**Collected data:**

*** Begin section ***

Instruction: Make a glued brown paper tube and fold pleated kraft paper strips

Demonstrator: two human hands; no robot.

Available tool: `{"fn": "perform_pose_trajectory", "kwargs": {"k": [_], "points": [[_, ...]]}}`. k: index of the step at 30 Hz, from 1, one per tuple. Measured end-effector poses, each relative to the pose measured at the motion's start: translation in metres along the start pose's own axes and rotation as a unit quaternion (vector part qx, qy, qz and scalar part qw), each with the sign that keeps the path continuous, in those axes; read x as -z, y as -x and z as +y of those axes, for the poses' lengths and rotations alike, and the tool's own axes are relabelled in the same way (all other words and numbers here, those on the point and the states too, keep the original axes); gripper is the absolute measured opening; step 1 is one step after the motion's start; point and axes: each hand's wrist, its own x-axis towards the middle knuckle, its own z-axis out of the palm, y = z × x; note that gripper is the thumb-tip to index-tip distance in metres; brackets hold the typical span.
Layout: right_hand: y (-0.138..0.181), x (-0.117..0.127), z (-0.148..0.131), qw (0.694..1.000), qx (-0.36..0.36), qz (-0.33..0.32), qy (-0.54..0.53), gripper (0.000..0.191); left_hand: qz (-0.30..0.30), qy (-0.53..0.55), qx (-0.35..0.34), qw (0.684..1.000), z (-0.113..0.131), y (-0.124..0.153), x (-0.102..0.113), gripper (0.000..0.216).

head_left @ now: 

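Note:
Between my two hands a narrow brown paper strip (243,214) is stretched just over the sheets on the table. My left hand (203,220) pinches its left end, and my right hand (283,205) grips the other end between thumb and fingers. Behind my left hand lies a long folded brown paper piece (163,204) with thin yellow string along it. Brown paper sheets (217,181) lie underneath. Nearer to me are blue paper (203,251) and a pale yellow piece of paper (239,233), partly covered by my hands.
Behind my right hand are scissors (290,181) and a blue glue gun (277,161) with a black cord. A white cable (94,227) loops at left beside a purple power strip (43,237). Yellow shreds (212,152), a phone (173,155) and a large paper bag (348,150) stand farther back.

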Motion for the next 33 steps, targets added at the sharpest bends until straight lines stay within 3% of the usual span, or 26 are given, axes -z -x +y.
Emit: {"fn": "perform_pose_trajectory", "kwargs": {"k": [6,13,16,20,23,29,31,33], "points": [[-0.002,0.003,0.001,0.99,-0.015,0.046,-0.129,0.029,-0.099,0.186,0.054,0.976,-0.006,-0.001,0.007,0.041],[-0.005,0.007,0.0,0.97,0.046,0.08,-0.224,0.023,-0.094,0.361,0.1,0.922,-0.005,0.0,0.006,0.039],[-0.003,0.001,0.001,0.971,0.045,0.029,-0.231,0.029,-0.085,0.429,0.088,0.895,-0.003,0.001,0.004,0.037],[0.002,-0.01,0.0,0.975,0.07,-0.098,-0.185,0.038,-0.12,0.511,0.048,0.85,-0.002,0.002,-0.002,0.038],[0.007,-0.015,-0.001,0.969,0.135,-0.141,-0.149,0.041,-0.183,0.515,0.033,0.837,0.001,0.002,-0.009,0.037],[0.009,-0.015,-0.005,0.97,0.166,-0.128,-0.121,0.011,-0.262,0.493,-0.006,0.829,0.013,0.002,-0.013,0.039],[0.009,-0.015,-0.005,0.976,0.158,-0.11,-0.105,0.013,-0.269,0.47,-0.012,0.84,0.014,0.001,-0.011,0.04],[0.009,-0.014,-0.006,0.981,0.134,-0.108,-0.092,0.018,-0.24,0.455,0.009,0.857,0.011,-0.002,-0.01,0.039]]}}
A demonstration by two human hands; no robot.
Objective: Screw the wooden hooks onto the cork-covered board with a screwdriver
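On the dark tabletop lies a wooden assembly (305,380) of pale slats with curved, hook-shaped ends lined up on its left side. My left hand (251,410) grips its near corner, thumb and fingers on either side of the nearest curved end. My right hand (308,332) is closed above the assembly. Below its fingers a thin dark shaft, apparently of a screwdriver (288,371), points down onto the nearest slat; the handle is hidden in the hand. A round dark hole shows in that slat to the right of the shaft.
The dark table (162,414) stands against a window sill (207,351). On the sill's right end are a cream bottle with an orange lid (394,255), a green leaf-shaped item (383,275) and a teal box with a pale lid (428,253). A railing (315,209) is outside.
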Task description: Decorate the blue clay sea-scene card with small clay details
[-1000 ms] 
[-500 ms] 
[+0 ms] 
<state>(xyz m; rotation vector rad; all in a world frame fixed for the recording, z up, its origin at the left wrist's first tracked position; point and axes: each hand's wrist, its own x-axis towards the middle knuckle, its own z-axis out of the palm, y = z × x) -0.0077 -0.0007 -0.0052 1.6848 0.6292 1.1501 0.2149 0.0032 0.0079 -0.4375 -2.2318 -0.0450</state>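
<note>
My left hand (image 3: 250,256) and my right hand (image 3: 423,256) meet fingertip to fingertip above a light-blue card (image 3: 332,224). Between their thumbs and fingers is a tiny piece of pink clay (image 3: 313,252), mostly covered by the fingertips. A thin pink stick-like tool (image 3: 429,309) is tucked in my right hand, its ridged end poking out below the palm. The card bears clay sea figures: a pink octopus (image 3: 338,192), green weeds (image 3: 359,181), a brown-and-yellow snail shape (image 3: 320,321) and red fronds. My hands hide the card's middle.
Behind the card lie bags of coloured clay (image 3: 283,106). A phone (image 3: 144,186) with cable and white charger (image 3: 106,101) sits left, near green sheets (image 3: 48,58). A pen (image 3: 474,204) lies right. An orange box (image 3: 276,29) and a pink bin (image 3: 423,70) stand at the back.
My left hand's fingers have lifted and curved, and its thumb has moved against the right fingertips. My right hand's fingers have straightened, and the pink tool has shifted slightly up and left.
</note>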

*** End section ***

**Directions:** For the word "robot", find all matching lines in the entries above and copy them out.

**Solved problem:**
Demonstrator: two human hands; no robot.
A demonstration by two human hands; no robot.

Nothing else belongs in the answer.